What this task involves: The first line of the entries through the line bearing "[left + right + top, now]": copy these lines exactly and return nothing else.

[Stored data entries]
┌────────

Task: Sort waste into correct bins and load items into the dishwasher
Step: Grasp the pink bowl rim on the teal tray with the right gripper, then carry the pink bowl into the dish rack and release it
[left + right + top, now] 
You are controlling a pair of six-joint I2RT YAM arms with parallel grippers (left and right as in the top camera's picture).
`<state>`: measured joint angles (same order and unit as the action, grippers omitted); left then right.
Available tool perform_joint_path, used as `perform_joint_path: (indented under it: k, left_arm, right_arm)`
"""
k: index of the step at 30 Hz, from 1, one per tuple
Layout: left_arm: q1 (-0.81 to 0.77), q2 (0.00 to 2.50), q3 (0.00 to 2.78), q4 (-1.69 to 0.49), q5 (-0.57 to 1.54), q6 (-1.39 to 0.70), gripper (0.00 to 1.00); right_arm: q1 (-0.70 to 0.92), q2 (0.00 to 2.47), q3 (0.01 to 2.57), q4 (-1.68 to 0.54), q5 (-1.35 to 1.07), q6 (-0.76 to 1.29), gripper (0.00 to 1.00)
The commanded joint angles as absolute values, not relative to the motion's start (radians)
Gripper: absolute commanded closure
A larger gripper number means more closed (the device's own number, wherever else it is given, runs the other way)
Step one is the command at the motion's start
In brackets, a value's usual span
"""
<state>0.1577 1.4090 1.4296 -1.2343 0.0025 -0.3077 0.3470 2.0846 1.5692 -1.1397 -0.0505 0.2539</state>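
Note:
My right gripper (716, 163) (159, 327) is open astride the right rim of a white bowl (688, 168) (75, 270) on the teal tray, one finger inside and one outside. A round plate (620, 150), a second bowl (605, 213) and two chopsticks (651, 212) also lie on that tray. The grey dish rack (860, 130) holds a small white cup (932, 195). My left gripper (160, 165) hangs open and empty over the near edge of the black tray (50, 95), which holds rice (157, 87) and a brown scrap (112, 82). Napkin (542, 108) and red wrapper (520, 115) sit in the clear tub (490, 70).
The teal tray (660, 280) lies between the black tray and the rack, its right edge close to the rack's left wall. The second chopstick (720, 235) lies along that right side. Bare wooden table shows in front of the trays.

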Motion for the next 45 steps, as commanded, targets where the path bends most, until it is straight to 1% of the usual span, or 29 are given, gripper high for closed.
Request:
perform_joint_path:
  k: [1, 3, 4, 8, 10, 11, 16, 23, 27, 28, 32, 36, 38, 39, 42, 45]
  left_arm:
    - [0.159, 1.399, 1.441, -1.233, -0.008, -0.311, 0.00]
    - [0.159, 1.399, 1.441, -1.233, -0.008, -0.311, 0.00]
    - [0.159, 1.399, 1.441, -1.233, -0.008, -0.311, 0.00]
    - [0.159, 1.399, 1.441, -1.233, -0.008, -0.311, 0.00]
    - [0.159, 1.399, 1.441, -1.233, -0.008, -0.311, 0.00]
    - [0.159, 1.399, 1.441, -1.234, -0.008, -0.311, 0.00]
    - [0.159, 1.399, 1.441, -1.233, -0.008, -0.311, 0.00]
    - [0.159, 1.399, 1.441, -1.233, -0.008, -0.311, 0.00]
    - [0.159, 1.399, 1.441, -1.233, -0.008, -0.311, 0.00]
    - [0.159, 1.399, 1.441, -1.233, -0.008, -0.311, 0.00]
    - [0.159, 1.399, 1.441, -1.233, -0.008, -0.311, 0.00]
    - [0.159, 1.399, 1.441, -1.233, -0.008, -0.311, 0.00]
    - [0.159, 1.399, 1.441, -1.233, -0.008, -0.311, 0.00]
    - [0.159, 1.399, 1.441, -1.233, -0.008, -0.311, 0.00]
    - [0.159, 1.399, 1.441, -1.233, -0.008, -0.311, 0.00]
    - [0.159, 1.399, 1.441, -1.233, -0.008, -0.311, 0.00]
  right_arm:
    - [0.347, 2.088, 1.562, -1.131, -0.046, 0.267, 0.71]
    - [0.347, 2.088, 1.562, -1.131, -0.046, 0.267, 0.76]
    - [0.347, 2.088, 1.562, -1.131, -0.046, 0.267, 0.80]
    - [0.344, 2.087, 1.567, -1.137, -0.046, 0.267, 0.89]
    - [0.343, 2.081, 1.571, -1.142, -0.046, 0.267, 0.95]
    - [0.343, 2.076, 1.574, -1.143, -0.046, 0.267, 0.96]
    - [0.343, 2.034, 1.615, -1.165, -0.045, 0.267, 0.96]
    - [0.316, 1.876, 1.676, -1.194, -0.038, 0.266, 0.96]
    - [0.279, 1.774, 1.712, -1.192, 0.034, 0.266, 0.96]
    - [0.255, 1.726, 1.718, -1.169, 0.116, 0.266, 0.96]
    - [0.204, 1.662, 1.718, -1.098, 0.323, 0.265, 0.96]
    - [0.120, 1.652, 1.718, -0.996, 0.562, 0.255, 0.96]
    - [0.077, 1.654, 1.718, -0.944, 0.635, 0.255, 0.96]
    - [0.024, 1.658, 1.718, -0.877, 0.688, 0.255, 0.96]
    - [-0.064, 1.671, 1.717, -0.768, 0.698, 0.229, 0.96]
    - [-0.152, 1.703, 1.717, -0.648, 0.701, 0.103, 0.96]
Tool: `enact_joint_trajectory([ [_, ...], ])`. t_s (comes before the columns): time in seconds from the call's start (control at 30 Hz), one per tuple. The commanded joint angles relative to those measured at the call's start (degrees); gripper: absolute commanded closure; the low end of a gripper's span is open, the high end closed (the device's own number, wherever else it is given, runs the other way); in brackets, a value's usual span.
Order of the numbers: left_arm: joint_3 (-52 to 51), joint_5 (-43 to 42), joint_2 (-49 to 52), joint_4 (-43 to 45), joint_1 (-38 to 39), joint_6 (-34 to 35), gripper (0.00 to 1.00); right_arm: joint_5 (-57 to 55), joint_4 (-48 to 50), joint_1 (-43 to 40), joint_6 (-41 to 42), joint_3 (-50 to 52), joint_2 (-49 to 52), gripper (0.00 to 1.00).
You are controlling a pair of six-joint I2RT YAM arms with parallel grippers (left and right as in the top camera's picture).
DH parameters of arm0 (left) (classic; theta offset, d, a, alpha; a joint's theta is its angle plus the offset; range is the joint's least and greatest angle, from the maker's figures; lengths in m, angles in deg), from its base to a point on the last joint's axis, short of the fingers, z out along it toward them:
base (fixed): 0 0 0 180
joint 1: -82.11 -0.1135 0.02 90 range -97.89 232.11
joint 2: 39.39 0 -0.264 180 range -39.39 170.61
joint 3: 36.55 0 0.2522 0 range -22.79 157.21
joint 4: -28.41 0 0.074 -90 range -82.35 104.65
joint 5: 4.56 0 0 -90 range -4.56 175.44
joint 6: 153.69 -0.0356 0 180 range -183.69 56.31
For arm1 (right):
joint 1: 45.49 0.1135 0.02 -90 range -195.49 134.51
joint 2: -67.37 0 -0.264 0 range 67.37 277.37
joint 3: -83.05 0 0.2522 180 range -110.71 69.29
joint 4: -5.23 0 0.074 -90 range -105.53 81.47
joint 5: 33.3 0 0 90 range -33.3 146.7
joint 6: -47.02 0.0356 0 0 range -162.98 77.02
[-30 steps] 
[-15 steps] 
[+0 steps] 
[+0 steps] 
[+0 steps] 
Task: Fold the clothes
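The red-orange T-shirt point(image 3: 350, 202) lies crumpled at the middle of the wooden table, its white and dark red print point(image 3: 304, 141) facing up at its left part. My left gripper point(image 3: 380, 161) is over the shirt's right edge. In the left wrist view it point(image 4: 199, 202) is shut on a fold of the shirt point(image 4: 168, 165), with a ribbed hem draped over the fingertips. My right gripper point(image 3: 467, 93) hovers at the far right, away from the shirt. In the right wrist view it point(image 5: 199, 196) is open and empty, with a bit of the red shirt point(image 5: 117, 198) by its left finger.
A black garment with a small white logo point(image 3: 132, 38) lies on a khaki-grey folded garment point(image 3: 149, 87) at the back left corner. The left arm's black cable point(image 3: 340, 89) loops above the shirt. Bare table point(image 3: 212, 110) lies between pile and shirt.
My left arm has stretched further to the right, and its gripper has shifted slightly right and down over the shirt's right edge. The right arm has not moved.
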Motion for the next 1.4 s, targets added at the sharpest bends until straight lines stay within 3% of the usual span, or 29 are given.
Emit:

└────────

Output for this exercise:
Task: Sort waste into correct bins and load items into the dishwasher
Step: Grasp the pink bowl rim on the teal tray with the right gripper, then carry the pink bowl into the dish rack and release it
[left + right + top, now] 

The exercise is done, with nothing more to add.